LA BLAGUE DE CALI

"Comme chacun le sait, Christian Califano et Marc De Rougemont (dit "le Rouge") sont des amis très unis pour ne pas dire inséparables. Depuis leur plus tendre enfance, à Toulon, on ne voyait jamais l'un sans l'autre. Sous le maillot de l'Equipe de France, nos deux amis ne se quittaient pas davantage. Toujours inséparables, du petit déjeuner au dîner, aux vestiaires, ou en salle de repos, ils partageaient aussi leur chambre. "L'histoire remonte à la Coupe du Monde 95, disputée en Afrique du Sud", raconte Cali.
"Nous occupions un hôtel au cœur de la campagne Sud Africaine, retiré de tout. Pas une seule habitation à l'horizon. Un véritable désert. Seule la présence d'un fleuve avec quelques embarcations amarrées sur la berge.
A l'heure de la sieste, nous rejoignons notre chambre. Après un premier somme d'une petite heure, plus de Marc dans la chambre. A mon tour, je quittais la chambre avec l'intention de récupérer le "Rouge" pour rejoindre les berges de la rivière, manière de faire le point entre nous sur les matchs à venir, nos familles. Bref, partager un moment d'amitié, faire le vide et nous détendre.

Le pas de la porte franchi, des cris de détresse, des hurlements me parviennent. Je reconnais la voix de mon Marc et appelle du renfort car je ne voyais pas ce qui se passait sur le fleuve. Cabannes et St André accourent et nous voyons Marc agrippé à des roseaux, sur une barque qui prenait l'eau, au milieu du fleuve à environ 30 mètres de la berge. Marc nous apercevant se mit à crier de plus belle "Vite, vite, je vais me noyer, le courant va m'emporter".
Tandis que Cabannes revenait sur une embarcation à moteur avec le gardien de l'hôtel, pour aller récupérer le Rouge, St-André et moi lui lançons : «Marc, tu vas te faire dévorer par les crocodiles et les piranhas ; il y a aussi des serpents, la rivière en est infestée".

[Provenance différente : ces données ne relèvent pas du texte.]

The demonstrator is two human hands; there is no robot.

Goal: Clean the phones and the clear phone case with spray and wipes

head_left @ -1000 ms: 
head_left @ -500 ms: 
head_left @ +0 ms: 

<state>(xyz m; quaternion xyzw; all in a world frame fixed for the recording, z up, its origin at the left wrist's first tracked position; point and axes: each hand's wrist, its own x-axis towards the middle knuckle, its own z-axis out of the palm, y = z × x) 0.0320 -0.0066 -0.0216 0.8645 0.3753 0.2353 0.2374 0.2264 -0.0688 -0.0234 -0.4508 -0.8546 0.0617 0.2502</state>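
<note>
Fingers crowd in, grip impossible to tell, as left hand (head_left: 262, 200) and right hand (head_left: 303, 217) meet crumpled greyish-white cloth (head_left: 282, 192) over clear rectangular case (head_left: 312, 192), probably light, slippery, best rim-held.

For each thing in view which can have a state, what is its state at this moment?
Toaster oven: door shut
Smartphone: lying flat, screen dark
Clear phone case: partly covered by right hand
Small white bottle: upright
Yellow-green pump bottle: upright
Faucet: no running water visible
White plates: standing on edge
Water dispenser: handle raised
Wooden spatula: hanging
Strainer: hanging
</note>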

Quand nous sommes arrivés a sa hauteur, les mains crispées sur ses roseaux pour lutter contre le courant, de l'eau au-dessus des genoux, Marc était vraiment mort de peur. Bien évidemment, il n'y avait pas le moindre danger, seul le courant pouvait entraîner la barque occupée par De Rougement, quelques dizaines de mètres en aval de l'hôtel.
Je regrette de ne pas avoir filmé cette séquence épouvante, qui me fait encore bien rire.